Protein definition, structure, order, denaturation & Bonds responsible for protein structure
Proteins in your blood maintain the fluid balance between your blood & the surrounding tissues. It is essential in building bones, and body tissues, such as muscles. It acts as a buffer system, helping your body maintain proper pH values of the blood and other bodily fluids. Protein is crucial to good health. It participates in every process of a cell, The name of the protein comes from the Greek word proteos, meaning “primary” or “first place”.
Proteins are formed of amino acid residues (more than 100 amino acids) linked together by peptide bonds, chemically, polymerization of amino acids into protein is a dehydration reaction, they are of high molecular weight (more than 5000) colloidal in nature, non-dialysable, and heat-labile. Each protein has a unique, precisely defined amino acids sequence, amino acid sequences are important for several reasons:
- Knowledge of the amino acids sequence of proteins helps in clearing its mechanism of action (e.g. The catalytic mechanism of enzyme).
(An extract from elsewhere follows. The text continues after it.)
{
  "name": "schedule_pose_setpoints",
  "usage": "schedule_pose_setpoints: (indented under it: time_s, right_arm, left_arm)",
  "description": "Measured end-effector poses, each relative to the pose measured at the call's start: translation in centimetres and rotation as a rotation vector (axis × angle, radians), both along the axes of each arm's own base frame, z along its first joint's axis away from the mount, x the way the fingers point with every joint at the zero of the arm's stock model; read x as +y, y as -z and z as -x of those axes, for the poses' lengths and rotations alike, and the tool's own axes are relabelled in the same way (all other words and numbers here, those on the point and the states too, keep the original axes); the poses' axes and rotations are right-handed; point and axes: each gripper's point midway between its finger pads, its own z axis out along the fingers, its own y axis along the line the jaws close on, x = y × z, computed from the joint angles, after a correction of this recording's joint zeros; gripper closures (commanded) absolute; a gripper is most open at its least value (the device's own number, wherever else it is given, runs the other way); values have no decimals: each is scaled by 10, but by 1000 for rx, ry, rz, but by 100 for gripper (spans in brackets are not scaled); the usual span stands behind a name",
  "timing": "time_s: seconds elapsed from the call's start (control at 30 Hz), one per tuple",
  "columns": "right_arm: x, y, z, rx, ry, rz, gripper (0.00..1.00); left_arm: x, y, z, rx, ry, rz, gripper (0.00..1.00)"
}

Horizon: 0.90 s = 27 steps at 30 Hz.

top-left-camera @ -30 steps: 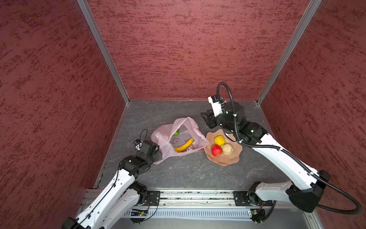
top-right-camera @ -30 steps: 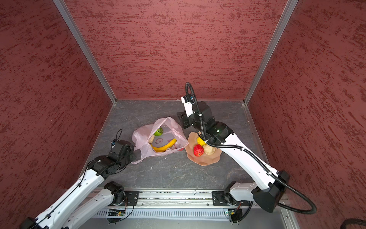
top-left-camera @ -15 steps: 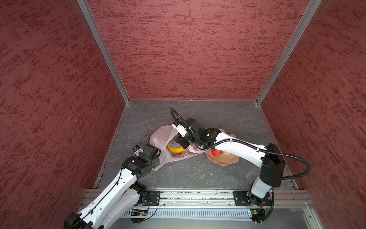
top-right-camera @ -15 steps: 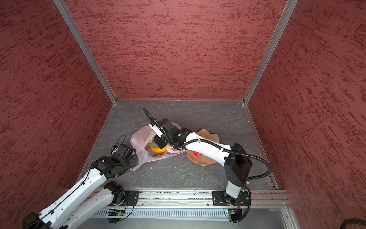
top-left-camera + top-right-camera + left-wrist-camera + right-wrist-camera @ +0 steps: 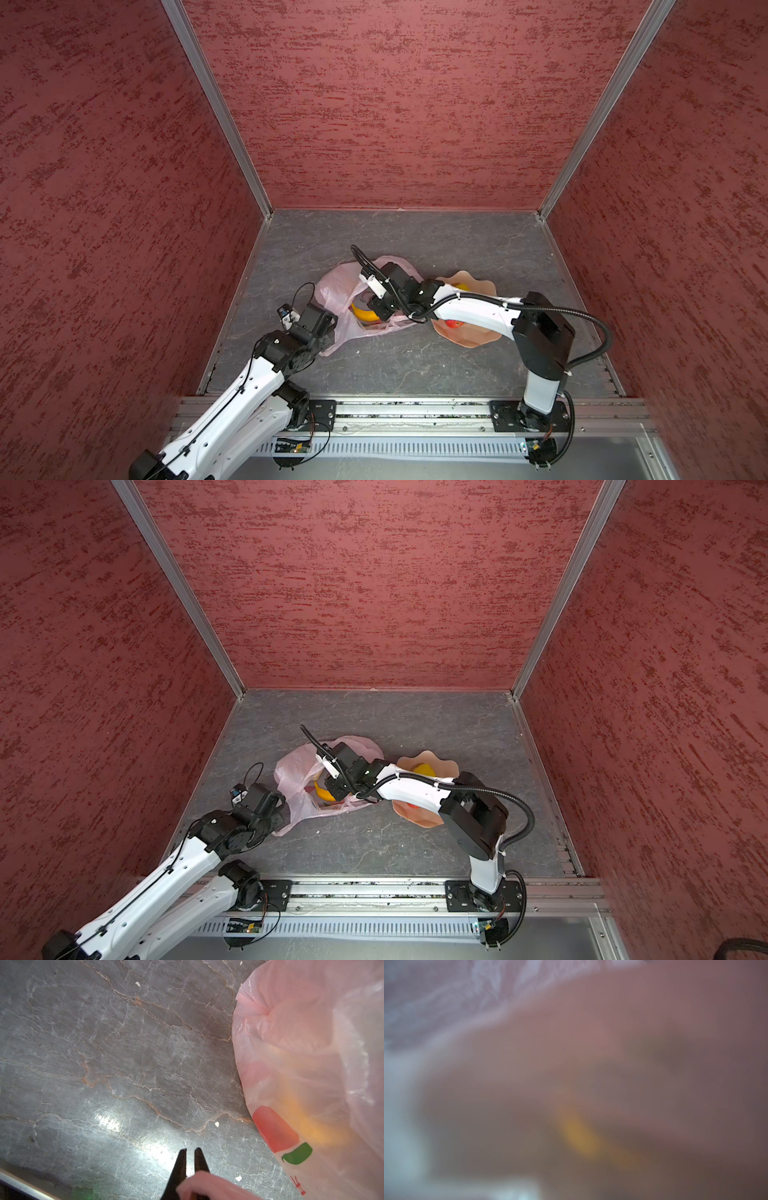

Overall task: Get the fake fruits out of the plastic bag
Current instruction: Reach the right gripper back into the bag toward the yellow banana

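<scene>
With your left gripper (image 5: 190,1150) pinched narrow on the plastic bag (image 5: 301,1053), centre the right gripper (image 5: 375,307), its finger spread hidden, across the banana (image 5: 360,315).

Both top views are bright, evenly lit from above and sharp, with soft shadows under the arms (image 5: 257,395) and the walls (image 5: 374,104) splayed outward by a wide lens. In the left wrist view a white glare patch lies on the tabletop (image 5: 124,1053); the plastic bag (image 5: 311,1053) is soft. The right wrist view is almost wholly blurred pink-grey haze.
</scene>
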Motion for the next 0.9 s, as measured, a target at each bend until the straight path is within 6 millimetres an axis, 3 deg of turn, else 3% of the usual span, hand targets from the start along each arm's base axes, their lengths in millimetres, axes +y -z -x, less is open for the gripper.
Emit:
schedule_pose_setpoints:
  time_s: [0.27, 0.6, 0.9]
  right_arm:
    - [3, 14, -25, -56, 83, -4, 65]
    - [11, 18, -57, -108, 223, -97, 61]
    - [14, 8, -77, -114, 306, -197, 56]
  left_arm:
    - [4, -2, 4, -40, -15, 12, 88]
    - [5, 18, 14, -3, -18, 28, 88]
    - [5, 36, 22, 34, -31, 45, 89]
- Alteration in amino acids sequence can produce abnormal function and disease e.g. Sickle cell disease.
Bonds responsible for protein structure are:
I. Covalent bonds
- Peptide bonds (Amide bonds): The carboxylic group of one amino acid combines with the amino group of another amino acid (with the removal of a molecule of water). This is a rigid bond, strong, no rotation of protein molecule can occur around this bond (that connects C and N atoms), so it stabilizes the protein structure, this bond occurs in transform, and all the 4 atoms lie in the same plane (i.e. are coplanar). Peptide bonds are not broken in the denaturation of proteins i..e. on expoure to heat or x-ray or on shaking, they can be broken by enzymatic action or by strong acid or base at elevated temperature.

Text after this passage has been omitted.